--- Exercise directions ---
Whenever a picture appears, leave it out while repeating all the other data exactly.

[Dataset records]
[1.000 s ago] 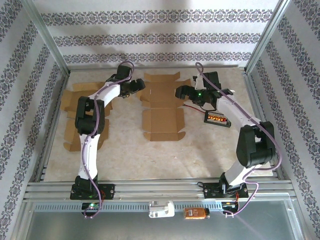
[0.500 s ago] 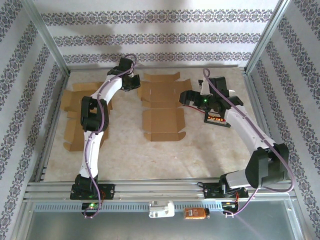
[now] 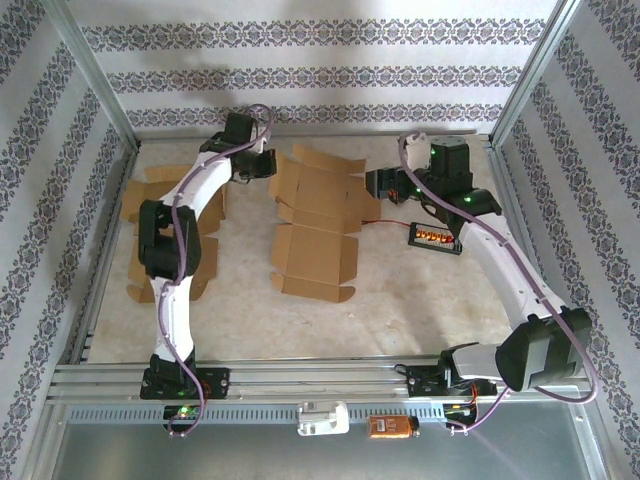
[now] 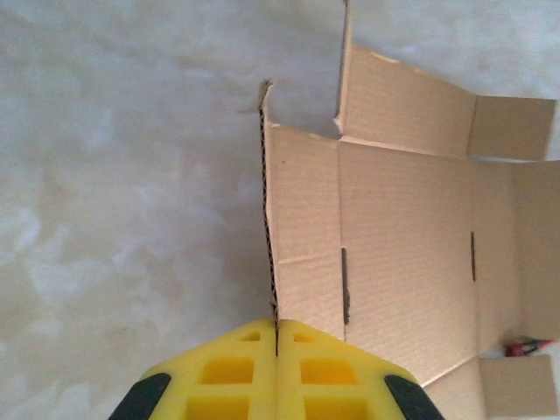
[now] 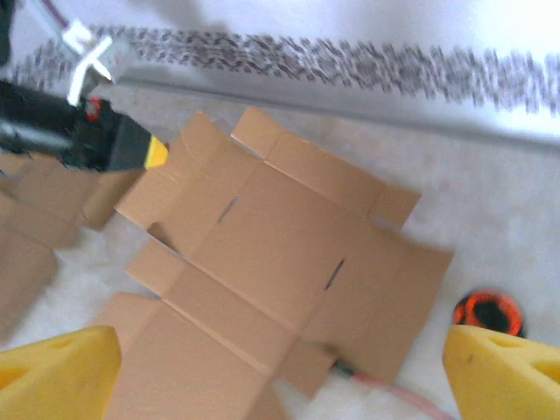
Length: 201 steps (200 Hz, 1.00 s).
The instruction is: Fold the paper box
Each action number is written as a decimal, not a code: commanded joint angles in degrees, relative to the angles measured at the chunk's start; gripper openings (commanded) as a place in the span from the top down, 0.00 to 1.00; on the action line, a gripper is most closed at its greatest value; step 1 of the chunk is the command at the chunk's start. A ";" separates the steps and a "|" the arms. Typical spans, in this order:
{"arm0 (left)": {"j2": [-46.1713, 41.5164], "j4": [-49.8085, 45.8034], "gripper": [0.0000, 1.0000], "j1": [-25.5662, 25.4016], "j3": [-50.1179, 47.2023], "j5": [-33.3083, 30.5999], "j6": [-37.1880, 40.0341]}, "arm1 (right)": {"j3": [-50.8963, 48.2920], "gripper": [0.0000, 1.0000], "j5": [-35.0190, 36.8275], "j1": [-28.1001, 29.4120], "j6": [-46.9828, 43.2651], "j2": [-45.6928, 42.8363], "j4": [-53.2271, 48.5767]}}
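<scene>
Barely begun: the box (image 3: 315, 220) lies mostly flat on the table. My left gripper (image 4: 276, 341) pinches its left flap upright. My right gripper (image 3: 372, 186) hangs spread beside its right edge.

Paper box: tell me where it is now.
In the top view the paper box lies unfolded mid-table, its left flap pinched by the left gripper, the open right gripper near its right edge.
</scene>
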 commanded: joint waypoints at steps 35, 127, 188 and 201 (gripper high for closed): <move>-16.41 32.97 1.00 -0.54 -24.44 8.98 12.09 | 15.03 0.19 -17.10 -1.07 -35.27 16.08 -0.56; -21.31 38.31 1.00 -1.09 -30.47 11.52 15.48 | 40.44 0.23 -23.02 -2.80 -47.08 43.50 -12.74; -20.06 37.13 1.00 -1.32 -30.24 9.76 15.45 | 48.75 0.63 -26.62 -2.71 -48.96 51.98 -17.83; -20.07 37.40 1.00 -1.32 -30.33 9.24 15.54 | 48.79 0.73 -27.26 -2.81 -49.35 52.22 -18.05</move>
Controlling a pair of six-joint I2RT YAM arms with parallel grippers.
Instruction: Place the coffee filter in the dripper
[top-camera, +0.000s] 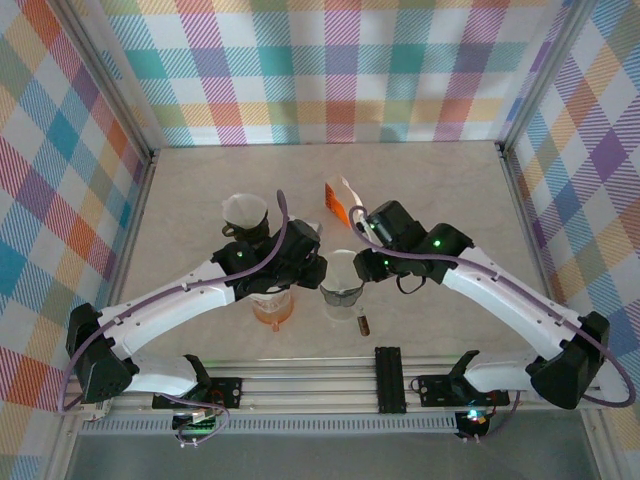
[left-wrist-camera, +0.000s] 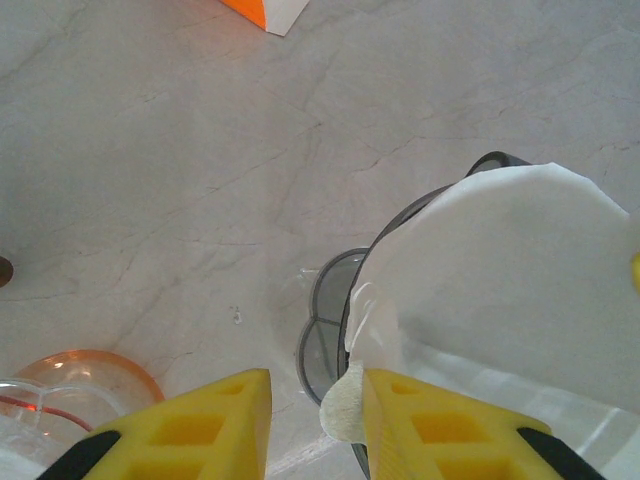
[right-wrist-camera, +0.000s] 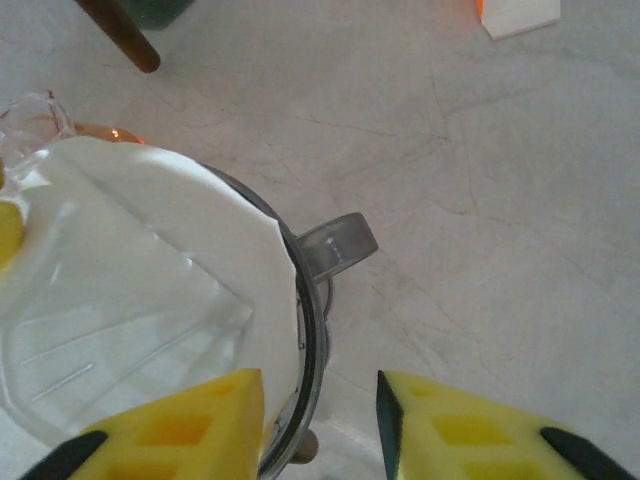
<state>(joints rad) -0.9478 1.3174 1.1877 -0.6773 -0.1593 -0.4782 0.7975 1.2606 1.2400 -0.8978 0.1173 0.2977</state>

--- Written reply ---
[1.000 s ago] 
[0.500 s ago] 
[now] 
[now] 
[now] 
Length: 201 steps (200 Hz, 1.00 s).
The instruction is: Fold the paper box
Each action number is written as a decimal, not a code: commanded joint angles in degrees, relative to the angles measured at the chunk's start; gripper openings (commanded) as a place in the span from the top down, 0.00 to 1.00; on the action line, a gripper is most closed at its greatest value; step 1 of the chunk is the command at the chunk's start. A ";" separates the steps and a "|" the arms. Typical spans, in this order:
{"arm0 (left)": {"j2": [-46.1713, 41.5164], "j4": [-49.8085, 45.8034], "gripper": [0.0000, 1.0000], "j1": [-25.5662, 25.4016], "j3": [-50.1179, 47.2023], "j5": [-33.3083, 30.5999], "j6": [-37.1880, 40.0341]}, "arm1 (right)": {"j3": [-50.8963, 48.2920], "gripper": [0.0000, 1.0000], "j5": [-35.0190, 36.8275], "j1": [-28.1001, 29.4120], "j6": [-46.9828, 43.2651], "j2": [-45.6928, 42.8363], "j4": [-53.2271, 48.5767]}}
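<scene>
Barely begun: the box (image 3: 315, 220) lies mostly flat on the table. My left gripper (image 4: 276, 341) pinches its left flap upright. My right gripper (image 3: 372, 186) hangs spread beside its right edge.

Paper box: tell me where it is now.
In the top view the paper box lies unfolded mid-table, its left flap pinched by the left gripper, the open right gripper near its right edge.
</scene>
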 commanded: joint waypoints at steps 35, 127, 188 and 201 (gripper high for closed): <move>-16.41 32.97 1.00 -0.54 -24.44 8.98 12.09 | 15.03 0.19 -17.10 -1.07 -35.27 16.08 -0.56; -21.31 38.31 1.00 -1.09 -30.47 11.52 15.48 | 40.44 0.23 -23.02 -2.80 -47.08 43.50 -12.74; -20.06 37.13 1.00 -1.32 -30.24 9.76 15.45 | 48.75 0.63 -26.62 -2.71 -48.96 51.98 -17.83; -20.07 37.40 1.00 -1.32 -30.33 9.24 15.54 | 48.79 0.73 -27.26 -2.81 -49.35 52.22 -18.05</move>
Controlling a pair of six-joint I2RT YAM arms with parallel grippers.
Instruction: Place the coffee filter in the dripper
[top-camera, +0.000s] 
[left-wrist-camera, +0.000s] 
[right-wrist-camera, +0.000s] 
<state>(joints rad) -0.9478 1.3174 1.1877 -0.6773 -0.1593 -0.4782 0.7975 1.2606 1.2400 -0.8978 0.1173 0.2977</state>

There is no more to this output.